◆ What you have to do ◆
Copy every line below where the string "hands" is found.

◆ Data for processing ◆
--------------------------------------------------

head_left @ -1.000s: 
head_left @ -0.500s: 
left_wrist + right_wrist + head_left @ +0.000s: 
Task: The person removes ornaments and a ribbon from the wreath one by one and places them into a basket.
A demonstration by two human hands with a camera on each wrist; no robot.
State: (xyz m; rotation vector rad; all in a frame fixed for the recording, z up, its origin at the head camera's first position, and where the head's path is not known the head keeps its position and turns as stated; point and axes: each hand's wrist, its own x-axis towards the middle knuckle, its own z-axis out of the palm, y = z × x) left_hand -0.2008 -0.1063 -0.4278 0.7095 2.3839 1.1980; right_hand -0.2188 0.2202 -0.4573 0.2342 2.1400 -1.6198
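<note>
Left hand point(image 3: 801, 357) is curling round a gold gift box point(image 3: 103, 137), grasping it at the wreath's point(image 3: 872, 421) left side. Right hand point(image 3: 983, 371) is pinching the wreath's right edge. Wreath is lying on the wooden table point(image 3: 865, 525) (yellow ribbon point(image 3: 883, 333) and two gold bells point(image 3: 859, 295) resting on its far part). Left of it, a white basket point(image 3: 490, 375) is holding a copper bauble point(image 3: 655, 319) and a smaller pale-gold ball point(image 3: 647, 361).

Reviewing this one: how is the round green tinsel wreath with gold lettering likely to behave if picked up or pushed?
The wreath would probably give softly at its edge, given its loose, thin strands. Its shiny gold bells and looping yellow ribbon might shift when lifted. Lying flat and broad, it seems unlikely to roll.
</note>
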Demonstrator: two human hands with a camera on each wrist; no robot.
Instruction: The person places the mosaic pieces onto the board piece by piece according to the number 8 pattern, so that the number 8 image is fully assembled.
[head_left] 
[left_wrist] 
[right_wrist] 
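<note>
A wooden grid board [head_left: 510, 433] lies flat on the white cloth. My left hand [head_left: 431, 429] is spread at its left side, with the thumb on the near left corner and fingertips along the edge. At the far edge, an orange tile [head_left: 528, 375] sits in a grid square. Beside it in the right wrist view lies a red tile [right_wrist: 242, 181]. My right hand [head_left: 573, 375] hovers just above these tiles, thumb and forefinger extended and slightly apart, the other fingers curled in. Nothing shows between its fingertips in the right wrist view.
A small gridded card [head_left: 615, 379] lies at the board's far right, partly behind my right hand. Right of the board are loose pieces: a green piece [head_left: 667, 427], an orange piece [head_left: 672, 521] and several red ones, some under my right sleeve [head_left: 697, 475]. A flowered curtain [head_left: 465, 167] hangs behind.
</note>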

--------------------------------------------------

◆ Answer box ◆
A demonstration by two human hands with a camera on each wrist; no robot.
Demonstrator: two human hands with a camera on each wrist; no robot.

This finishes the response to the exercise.